The negligence of the railroad in permitting its roadbed and right of way so constructed and maintained to exist prior to the President's proclamation, issued December 26, 1917, and while under its supervision and control, and to continue in such condition, which caused the injury to defendant in error, and the cause of action having been commenced before the execution of orders 18 and 18a, supra, by the Director General, and the Director General having appeared voluntarily and on his own motion sought the jurisdiction of the trial court by requesting to be made party defendant, submitted to the jurisdiction of the court and thereby waived his right thereafter to question its jurisdiction, the trial court did not err in overruling his motion to dismiss.

It is contended by plaintiffs in error that the trial court erred in overruling their motion for a new trial, and they urge in support thereof that no primary negligence was shown, and that the plaintiff relies solely upon the failure of those in charge of operating the railroad to provide him a reasonably safe place to work, and insist that the evidence wholly fails to show negligence in this respect, and that the trial court should have instructed the jury to return a verdict for the defendant.

We have carefully examined the evidence adduced at the trial, and believe that it reasonably supports the verdict and judgment rendered. Authorities are numerous to the effect that, where there is any evidence reasonably tending to support the verdict of the jury or the judgment of the court in an action of purely legal cognizance, the same will not be set aside on appeal on the ground that it is contrary to the evidence. Incorporated Town of Sallisaw v. Chappelle, 67 Oklahoma,171 P. 22; New *24 State Groc. Co. v. Wiles, 32 Okla. 87, 121 P. 252; Kiser v. Nichols, 35 Okla. 8, 128 P. 103; City of Wynnewood v. Cox,31 Okla. 563, 122 P. 528, Ann Cas. 1913E, 439.

The two photographs introduced in evidence of which counsel complain in their remaining assignment of error consist of views taken at the scene of the accident sometime after its occurrence. It seems that almost three months after the accident the plaintiff, after resetting the stage in as nearly as possible the same condition it was at the time of his injury, reacted the salient features of the accident and had the same photographed something on the plan of a moving picture. One of the photographs shows the plaintiff in the act of stepping on a clinker in his pathway, which he placed in position for the purpose of the picture, and the other shows him lying by the side of the railway track after his fall.

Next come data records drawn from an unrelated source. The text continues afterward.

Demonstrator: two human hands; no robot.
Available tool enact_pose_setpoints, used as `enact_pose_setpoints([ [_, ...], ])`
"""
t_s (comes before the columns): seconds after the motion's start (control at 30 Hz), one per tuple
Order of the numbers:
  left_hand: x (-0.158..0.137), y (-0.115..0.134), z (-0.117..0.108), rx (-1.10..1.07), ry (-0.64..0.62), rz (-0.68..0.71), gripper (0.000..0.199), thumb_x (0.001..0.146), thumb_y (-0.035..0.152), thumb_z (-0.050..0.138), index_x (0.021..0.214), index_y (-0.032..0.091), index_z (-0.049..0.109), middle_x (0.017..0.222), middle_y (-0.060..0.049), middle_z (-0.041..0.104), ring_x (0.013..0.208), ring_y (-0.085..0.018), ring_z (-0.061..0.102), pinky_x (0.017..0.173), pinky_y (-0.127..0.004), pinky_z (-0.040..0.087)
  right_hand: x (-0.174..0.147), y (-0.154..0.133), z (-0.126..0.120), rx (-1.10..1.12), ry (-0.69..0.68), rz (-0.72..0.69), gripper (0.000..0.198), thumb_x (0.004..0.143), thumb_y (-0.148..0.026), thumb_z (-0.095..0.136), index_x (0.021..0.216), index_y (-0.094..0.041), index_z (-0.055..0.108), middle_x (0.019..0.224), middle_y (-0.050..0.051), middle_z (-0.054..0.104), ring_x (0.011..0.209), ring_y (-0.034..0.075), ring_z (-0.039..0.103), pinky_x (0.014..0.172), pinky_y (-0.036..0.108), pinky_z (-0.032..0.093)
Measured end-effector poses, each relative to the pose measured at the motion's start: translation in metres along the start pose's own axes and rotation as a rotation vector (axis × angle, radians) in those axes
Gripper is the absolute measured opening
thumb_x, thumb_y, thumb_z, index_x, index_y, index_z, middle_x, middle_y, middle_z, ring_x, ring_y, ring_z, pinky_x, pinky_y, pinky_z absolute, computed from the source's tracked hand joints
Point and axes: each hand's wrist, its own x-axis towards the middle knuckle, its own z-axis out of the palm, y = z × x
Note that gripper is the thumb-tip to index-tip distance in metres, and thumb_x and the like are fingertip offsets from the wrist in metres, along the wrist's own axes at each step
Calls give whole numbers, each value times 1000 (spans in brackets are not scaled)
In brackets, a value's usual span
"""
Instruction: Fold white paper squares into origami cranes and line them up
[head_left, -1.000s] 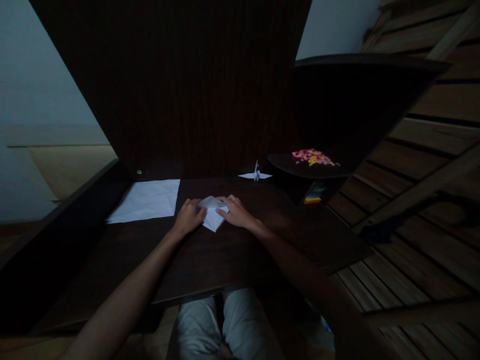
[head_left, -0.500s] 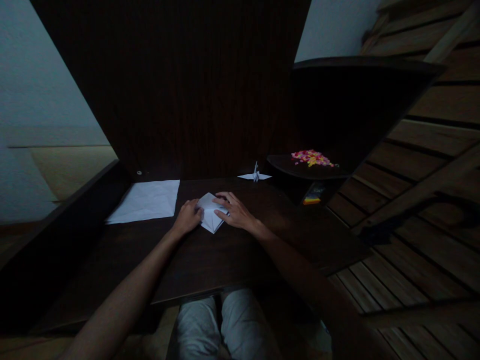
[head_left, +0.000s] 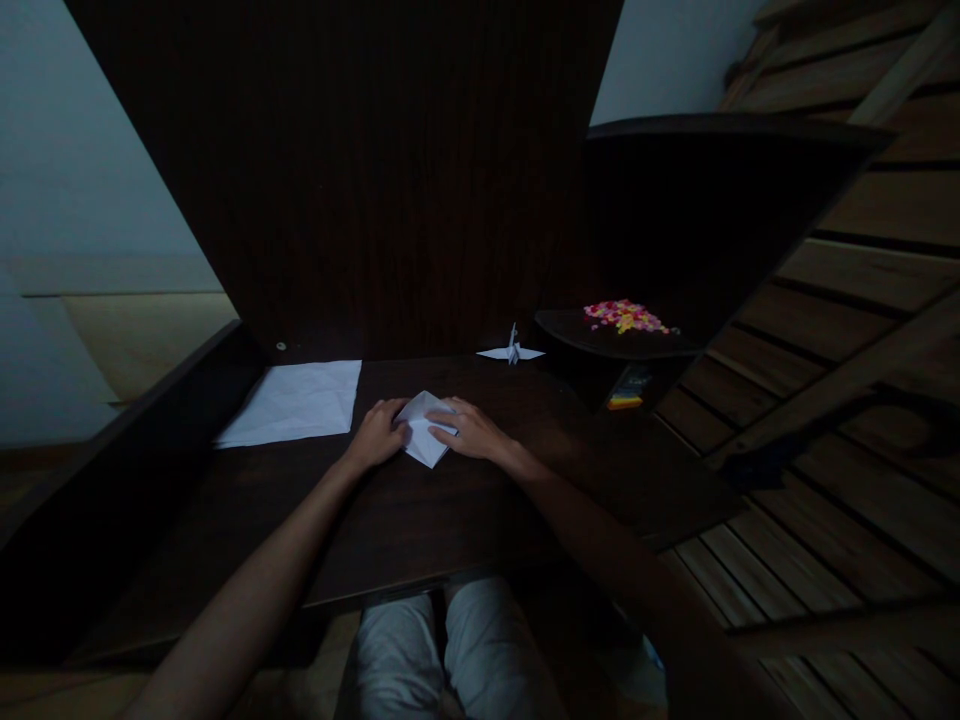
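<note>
- folded paper [head_left: 424, 437]: white
- flat sheet [head_left: 294, 401]: white
- paper crane [head_left: 511, 350]: white
- desk [head_left: 420, 520]: dark brown wood grain
- small bits [head_left: 624, 315]: pink and yellow
- trousers [head_left: 450, 655]: light grey

Dark wooden desk [head_left: 420, 530], low light. A flat white paper sheet [head_left: 294, 402] lay at the desk's far left, creases faintly showing. A finished white paper crane [head_left: 511, 350] stood upright at the far edge, wings spread, well apart from the sheet. Behind both rose a tall dark wood back panel [head_left: 390, 170]. To the right, a dark shelf [head_left: 615, 342] carried a heap of small pink and yellow pieces [head_left: 624, 315]; too small to tell what they were. Just below the shelf sat a small multicoloured object [head_left: 627, 399], blurred. Slatted wooden boards [head_left: 847, 470] ran along the right side. Pale wall [head_left: 82, 160] at left.
</note>
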Motion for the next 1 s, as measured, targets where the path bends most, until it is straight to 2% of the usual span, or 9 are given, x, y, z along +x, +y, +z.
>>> enact_pose_setpoints([
  [0.27, -1, -6, -6, -65, -58, 22, 55, 68, 27, 54, 122, 15, 60, 118, -10, 65, 107, -31, 57, 96, -45, 44, -1, 6, 5, 30, 2, 87, 31, 91, -32, 54, 118, -22, 66, 113, 9, 65, 102, 21, 61, 94, 36, 46],
  [0.4, 0, -15, -15, -206, -114, 31, 58, 69, 24, 44, 124, 15, 59, 117, -9, 66, 106, -29, 58, 96, -44, 44, -1, 7, 4, 6, -3, 102, 32, 92, -31, 52, 119, -19, 66, 113, 11, 64, 103, 22, 61, 93, 36, 46],
  [0.53, 1, -18, -20, -346, -162, -10, 60, 67, 18, 40, 124, 18, 59, 106, -5, 70, 100, -25, 61, 93, -40, 46, -1, 8, 3, 7, -9, 111, 31, 91, -28, 52, 118, -21, 66, 112, 10, 65, 102, 22, 61, 94, 36, 46],
  [0.7, 1, -16, -19, -339, -130, -5, 52, 71, 24, 51, 122, 18, 59, 113, -8, 68, 108, -26, 59, 98, -44, 43, 0, 9, 5, 26, -3, 84, 31, 89, -26, 56, 117, -19, 67, 110, 12, 66, 101, 23, 61, 92, 37, 46],
  [0.83, 1, -22, -17, -334, -152, 24, 47, 79, 31, 52, 124, 17, 57, 113, -9, 68, 106, -26, 61, 96, -45, 44, 1, 10, 7, 16, 0, 65, 30, 89, -30, 57, 115, -19, 68, 112, 13, 66, 106, 24, 59, 94, 39, 44],
  [1.0, 2, -30, -15, -312, -165, 64, 49, 79, 33, 55, 125, 17, 56, 114, -9, 67, 106, -26, 61, 94, -42, 46, 1, 10, 6, 6, -30, 82, 34, 88, -34, 59, 117, -17, 67, 116, 14, 64, 109, 25, 58, 95, 39, 43],
])
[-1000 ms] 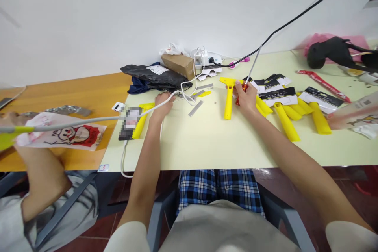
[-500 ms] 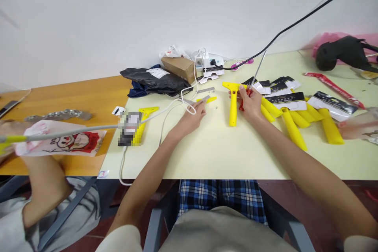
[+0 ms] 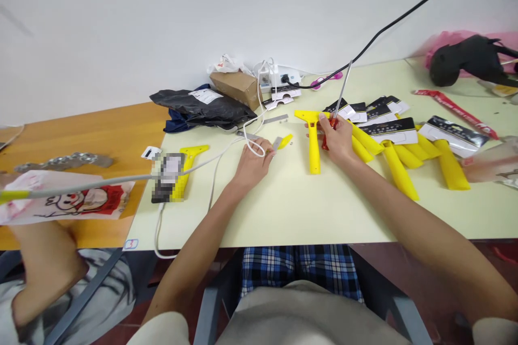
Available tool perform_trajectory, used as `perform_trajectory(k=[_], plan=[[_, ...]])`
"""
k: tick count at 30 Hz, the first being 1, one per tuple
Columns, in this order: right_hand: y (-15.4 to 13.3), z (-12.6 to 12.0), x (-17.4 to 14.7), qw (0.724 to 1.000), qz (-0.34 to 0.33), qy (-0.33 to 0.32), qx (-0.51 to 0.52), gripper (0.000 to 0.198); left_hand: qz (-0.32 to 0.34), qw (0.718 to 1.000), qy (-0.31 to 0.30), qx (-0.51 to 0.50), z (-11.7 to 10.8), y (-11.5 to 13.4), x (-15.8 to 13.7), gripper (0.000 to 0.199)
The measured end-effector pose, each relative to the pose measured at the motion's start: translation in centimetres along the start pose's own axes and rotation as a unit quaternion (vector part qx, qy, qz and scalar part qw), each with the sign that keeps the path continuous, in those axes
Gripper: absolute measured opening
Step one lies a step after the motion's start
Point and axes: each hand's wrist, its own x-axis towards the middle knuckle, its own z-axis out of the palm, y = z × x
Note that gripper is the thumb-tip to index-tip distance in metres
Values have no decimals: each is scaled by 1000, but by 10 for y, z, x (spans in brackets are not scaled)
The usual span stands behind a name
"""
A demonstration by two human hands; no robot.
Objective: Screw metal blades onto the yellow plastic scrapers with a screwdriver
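My right hand (image 3: pixel 339 139) is closed around a yellow scraper handle (image 3: pixel 314 148) with a T-shaped head. The same hand also holds a screwdriver (image 3: pixel 343 89), its red grip in the palm and its shaft pointing up and away. To the left, my left hand (image 3: pixel 253 164) has its fingertips closed on a small metal plate (image 3: pixel 277 143). A yellow strip (image 3: pixel 285 141) sticks out at the plate's far end. A tiny nut or screw (image 3: pixel 291 143) lies just right of it. More flat metal strips (image 3: pixel 275 118) rest behind this hand, and a white cable loop crosses its fingers.
Several yellow handles (image 3: pixel 400 170) with black-and-white cards lie on the right. Another scraper (image 3: pixel 189 164) is at the left, partly pixelated. Behind are a black parcel (image 3: pixel 202 108), a cardboard box (image 3: pixel 237 86) and a power strip (image 3: pixel 289 74). A co-worker's arm (image 3: pixel 48 253) is far left.
My left hand has drawn its fingers in on the plate, and the yellow strip is more steeply tilted. The right hand keeps the scraper handle and screwdriver. The view has shifted slightly.
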Motion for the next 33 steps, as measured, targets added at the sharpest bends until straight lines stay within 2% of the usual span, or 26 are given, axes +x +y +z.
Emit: perform_trajectory(k=[10, 17, 20, 23, 29, 33], plan=[[2, 4, -7, 1000, 9, -15, -14, 56, -70, 996, 62, 5, 5, -23, -4, 17], [-4, 9, -17, 999, 18, -33, -28, 60, -80, 993, 84, -28, 9, -10, -2, 19], [-4, 8, -18, 998, 38, -36, -43, 60, -90, 991, 86, -49, 15, -8, 0, 27], [-2, 6, -16, 997, 36, -44, -43, 59, -122, 986, 78, -85, 18, -10, 2, 22], [1, 6, -14, 998, 23, -55, -27, 61, -192, 963, 67, -177, 8, -12, 2, 22], [1, 7, -14, 998, 21, -52, -28, 63, -198, 958, 114, -175, 0, -14, 2, 21]])
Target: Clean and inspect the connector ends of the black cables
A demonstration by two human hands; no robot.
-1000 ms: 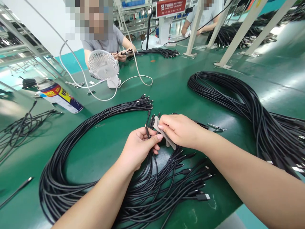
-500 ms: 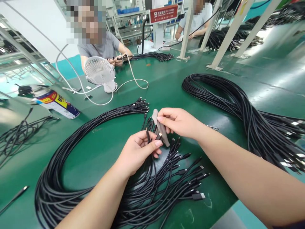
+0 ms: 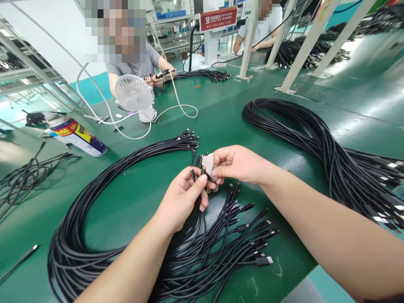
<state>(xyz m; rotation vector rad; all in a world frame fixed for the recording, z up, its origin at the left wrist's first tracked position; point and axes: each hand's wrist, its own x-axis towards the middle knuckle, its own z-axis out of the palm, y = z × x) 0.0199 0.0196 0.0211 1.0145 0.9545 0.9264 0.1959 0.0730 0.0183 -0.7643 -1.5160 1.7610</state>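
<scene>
Between the thumb and fingers of my left hand (image 3: 184,191) are the connector ends of black cables (image 3: 193,173). My right hand (image 3: 232,166) pinches a pale grey cloth (image 3: 208,163) and presses it against the connector end at my left fingertips. My fingers and the cloth partly hide that connector. Below my hands, a fanned group of loose cable ends (image 3: 243,227) lies on the green table (image 3: 151,189). These cables belong to a long looped bundle (image 3: 91,198) that curves round to the left, with its other ends grouped just beyond my hands.
A second cable bundle (image 3: 293,122) lies to the right. At left stand a spray can (image 3: 82,134) and a small white fan (image 3: 134,94) with a white cord. Tangled cables (image 3: 28,176) lie at far left. Across the table, a co-worker (image 3: 135,59) handles cables near metal posts (image 3: 290,71).
My right hand has brought the cloth onto the connector in my left hand. The cloth, which hung long and narrow before, is now bunched and folded around it.
</scene>
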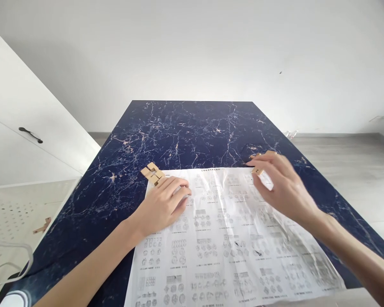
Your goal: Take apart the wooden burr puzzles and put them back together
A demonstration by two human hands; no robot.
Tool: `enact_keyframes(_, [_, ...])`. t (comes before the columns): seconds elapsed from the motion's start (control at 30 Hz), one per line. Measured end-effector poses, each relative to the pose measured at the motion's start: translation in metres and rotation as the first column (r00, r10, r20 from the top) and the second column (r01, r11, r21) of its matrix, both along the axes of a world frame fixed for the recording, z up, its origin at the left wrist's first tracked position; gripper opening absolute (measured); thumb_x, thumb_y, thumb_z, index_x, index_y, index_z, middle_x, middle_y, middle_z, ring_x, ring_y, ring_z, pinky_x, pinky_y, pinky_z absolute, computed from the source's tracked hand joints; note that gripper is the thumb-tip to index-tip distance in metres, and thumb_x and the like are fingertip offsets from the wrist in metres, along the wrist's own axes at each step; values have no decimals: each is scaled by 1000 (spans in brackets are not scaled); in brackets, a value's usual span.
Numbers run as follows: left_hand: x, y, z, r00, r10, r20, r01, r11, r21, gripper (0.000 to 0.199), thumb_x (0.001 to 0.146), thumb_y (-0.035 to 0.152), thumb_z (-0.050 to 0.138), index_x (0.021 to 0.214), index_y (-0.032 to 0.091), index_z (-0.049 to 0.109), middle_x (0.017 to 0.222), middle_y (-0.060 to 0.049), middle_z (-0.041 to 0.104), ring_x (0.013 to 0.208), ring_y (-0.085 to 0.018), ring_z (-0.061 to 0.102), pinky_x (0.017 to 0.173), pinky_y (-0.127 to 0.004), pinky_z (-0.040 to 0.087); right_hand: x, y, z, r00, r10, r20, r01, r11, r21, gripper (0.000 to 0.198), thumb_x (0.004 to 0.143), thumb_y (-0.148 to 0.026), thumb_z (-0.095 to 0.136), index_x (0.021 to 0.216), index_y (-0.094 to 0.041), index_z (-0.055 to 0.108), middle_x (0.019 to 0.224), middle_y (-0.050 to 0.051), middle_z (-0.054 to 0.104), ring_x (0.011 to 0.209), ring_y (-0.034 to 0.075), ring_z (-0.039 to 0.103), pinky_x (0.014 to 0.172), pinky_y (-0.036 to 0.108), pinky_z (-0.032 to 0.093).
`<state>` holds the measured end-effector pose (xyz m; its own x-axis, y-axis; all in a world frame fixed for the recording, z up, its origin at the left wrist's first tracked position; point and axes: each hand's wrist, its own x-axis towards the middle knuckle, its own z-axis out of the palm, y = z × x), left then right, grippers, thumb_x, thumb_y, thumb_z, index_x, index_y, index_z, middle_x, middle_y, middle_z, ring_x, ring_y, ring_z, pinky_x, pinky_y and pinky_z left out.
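Note:
My left hand (164, 204) rests on the upper left of a creased, printed instruction sheet (217, 221), its fingers loosely bent and holding nothing. Just beyond its knuckles, at the sheet's corner, lie interlocked wooden puzzle pieces (152, 173). My right hand (283, 183) is over the sheet's upper right edge. Between its thumb and fingers is a small notched wooden puzzle piece (257, 171) with a dark "2" on it. Other wooden pieces (270, 152) show behind the right hand, partly hidden by its fingers.
The dark blue marbled table (192, 132) reaches toward a white wall. At left stand a white cabinet (51, 128) and a perforated white surface holding a wooden piece (42, 226). A white round object (15, 299) is at the lower left.

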<state>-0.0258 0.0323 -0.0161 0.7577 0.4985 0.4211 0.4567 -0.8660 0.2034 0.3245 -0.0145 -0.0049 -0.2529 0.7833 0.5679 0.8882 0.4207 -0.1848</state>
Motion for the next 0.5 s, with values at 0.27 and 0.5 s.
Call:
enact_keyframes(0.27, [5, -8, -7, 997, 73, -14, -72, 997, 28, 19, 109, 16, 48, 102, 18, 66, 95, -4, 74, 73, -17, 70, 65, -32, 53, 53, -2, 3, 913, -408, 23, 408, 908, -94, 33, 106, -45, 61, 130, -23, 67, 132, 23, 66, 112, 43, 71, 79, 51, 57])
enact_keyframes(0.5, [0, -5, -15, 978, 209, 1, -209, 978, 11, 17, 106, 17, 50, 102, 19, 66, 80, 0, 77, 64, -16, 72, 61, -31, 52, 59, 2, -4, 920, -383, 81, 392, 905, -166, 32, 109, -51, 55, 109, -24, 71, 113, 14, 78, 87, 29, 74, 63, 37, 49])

We have examined these photographs in connection with plaintiff's oral testimony, and are wholly unable to perceive that they in any way add to or detract from the force of plaintiff's oral statements in describing the way the accident occurred. No doubt, the photographs were taken and introduced in evidence for the purpose of vizualizing in the mind of the jury the details of the accident as orally depicted by the witness on the stand. If the stage was correctly reset and the pictures properly taken, and there is no contention that they were not, we see no harm in this. Unless it appears from an examination of the record that error of this sort is harmful, we would not be justified in reversing the judgment upon this ground under section 6005, Rev. Laws 1910, which provides:

"No judgment shall be set aside or new trial granted by any appellate court of this state in any case, civil or criminal, on the ground of misdirection of the jury or the improper admission or rejection of evidence, or as to error in any matter of pleading or procedure, unless, in the opinion of the court to which application is made, after an examination of the entire record, it appears that the error complained of has probably resulted in a miscarriage of justice, or constitutes a substantial violation of a constitutional or statutory right."

For the reasons stated, the judgment of the trial court is modified by striking out the name of the railway company as a party defendant, and, as thus modified, affirmed as against the agent appointed under the Transportation Act.